**What you are asked to do**
Using the material that follows, output exactly the lines from the one containing "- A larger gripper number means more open" through the one containing "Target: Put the", with both ends kept.

**Information supplied**
##########
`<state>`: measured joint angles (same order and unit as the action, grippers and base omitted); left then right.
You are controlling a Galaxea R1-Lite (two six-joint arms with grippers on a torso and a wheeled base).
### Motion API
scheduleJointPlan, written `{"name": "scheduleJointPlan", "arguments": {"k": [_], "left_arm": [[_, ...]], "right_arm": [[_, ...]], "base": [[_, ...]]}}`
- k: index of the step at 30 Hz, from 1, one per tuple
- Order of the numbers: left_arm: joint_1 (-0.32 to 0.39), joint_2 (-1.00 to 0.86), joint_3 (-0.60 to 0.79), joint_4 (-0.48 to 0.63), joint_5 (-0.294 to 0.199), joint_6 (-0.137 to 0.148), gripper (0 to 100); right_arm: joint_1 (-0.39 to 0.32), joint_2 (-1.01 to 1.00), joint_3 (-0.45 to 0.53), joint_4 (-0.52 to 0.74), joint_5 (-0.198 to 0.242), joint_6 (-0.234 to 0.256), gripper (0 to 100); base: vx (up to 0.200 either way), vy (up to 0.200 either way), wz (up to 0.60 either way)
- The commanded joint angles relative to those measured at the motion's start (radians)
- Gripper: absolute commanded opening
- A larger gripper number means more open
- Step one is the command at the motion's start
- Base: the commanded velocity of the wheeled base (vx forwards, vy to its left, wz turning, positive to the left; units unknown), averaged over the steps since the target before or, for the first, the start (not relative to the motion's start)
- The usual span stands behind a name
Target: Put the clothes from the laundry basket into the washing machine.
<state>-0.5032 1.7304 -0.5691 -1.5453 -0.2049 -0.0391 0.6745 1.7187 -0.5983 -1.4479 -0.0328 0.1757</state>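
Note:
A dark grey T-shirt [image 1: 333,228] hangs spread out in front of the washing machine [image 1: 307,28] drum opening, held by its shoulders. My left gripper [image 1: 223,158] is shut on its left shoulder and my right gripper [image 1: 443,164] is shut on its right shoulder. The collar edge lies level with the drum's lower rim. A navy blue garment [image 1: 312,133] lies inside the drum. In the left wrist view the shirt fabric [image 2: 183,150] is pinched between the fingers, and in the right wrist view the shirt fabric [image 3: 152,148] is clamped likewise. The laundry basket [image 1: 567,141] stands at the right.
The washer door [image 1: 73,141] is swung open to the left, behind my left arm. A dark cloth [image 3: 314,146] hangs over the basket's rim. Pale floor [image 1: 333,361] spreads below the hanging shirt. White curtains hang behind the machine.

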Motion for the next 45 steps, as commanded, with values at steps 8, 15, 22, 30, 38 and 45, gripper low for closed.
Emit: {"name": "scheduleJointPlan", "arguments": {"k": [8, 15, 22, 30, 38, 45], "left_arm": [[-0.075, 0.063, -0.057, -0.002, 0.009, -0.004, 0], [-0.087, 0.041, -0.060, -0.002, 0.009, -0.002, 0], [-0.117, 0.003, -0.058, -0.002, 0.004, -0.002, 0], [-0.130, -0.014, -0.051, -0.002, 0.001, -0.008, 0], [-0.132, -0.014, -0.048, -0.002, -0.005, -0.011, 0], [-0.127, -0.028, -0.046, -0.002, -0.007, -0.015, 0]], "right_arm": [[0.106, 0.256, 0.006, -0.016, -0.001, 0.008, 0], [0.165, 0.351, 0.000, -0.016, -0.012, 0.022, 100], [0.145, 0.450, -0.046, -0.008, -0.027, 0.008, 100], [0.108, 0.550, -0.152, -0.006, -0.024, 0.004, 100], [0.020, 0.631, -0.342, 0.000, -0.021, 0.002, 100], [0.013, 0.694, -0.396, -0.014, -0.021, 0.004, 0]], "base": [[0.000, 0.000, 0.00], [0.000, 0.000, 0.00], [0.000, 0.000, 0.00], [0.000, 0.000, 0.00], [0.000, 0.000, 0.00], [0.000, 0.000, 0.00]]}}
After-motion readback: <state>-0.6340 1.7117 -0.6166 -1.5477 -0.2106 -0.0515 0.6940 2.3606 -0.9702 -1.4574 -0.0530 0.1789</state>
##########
**Solution below**
- A larger gripper number means more open
- Step one is the command at the motion's start
- Base: the commanded velocity of the wheeled base (vx forwards, vy to its left, wz turning, positive to the left; units unknown), averaged over the steps since the target before or, for the first, the start (not relative to the motion's start)
- The usual span stands behind a name
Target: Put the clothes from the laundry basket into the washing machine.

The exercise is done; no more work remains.